Cependant, il fallait bien affronter tout cela ! Au moment où elle se disposait à se séparer d’Huguette, sous l’égide de Mme Dravil, Jacques Dravil rentra. C’était un garçonnet de sept ans.

Huguette, dès qu’elle vit son frère, s’écria :

— Tu sais, Bob est perdu !

— Perdu ?… répliqua Jacques, ce n’est pas possible !

— Mais si, intervint Suzette, il s’est perdu à la poissonnerie… Depuis onze heures du matin, on ne le retrouve plus…

— Vous rêvez, s’écria Jacques, j’ai joué avec lui toute la journée, chez Jean du Rolloir !

— Chez Jean du Rolloir ! cria Suzette, sautant comme un chien après un morceau de sucre.

— Quoi !… Tu n’en savais rien ? demanda Jacques.

— Quelle est cette sotte histoire ? s’écria Monsieur Dravil.

— C’est inimaginable ! clama Madame Dravil ; je me mets dans une inquiétude folle pour apprendre que ce petit Bob n’est pas perdu !

— Et moi, je cours d’un bout à l’autre de Paris pour rien !… renchérit le père de Jacques et d’Huguette.

— Et moi, cria Suzette, pour dominer toutes les paroles qui volaient et s’entrecroisaient, je me suis donné un mal fou, et le commissaire aussi, pour retrouver Bob !

— Quelle aventure amusante !… s’esclaffa Jacques en dansant un pas de sa façon.

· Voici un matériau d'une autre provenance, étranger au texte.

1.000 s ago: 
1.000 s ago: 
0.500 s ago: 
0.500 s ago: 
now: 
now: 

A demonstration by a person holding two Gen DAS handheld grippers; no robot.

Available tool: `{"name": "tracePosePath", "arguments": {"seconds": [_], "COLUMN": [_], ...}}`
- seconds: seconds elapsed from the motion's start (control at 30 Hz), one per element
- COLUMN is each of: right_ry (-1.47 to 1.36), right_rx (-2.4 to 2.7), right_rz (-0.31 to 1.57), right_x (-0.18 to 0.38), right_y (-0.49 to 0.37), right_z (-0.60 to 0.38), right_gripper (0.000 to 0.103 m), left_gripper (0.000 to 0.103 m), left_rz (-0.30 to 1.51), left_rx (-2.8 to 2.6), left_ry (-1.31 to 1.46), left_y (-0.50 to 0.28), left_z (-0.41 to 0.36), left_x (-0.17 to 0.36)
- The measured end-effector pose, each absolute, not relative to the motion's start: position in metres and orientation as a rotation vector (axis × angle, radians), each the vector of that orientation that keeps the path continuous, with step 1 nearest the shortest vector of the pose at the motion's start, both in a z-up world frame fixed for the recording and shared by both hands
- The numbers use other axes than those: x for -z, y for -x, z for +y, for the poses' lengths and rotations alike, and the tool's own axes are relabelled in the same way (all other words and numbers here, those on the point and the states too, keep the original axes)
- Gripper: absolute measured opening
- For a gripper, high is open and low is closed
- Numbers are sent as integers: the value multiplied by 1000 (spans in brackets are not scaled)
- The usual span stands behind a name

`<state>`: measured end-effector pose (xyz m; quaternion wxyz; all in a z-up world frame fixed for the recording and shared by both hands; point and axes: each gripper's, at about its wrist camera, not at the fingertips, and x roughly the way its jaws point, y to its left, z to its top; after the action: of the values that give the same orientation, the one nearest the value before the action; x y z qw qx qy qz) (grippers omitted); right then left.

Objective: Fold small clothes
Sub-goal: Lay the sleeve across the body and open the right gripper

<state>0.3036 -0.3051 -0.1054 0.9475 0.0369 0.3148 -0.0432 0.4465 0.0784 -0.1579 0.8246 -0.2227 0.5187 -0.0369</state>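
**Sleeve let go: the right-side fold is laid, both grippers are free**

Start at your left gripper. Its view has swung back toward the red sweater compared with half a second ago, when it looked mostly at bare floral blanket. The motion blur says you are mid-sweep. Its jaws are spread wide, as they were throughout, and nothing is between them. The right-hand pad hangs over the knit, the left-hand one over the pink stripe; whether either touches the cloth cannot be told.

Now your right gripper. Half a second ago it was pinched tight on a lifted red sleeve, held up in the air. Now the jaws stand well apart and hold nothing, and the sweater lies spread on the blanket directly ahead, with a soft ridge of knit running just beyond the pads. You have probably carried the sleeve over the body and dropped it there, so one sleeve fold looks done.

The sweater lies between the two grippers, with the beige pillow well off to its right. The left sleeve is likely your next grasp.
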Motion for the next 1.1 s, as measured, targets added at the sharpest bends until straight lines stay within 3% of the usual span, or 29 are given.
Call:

Suzette devint subitement toute songeuse…

Puis, ses joues se colorèrent vivement et elle s’écria :

— Mon Dieu ! mon Dieu ! que je suis étourdie ! maman a raison !… La dame qui m’a parié à la poissonnerie, c’était Mme du Rolloir… Elle m’a recommandé de dire à la maison qu’elle emmenait Bob : « Préviens ta maman que j’emmène Bob déjeuner avec Jean… Il y aura Jacques Dravil aussi… Mais qu’on vienne rechercher ton frère… j’ai un dîner à huit heures… » Je me rappelle maintenant tout ce qu’elle m’a dit !

M. et Mme Dravil écoutaient, stupéfaits, cette tardive explication.

— Eh ! bien, s’écria Monsieur Dravil, tu peux te vanter de nous donner de fameuses émotions par ton étourderie !

— Seigneur, j’en suis malade ! murmura Madame Dravil.

— Je ne savais où j’avais la tête, mais je suis bien contente, malgré « l’attrapade » que je vais recevoir tout à l’heure ! Bob est retrouvé et c’est grâce à moi et non au commissaire !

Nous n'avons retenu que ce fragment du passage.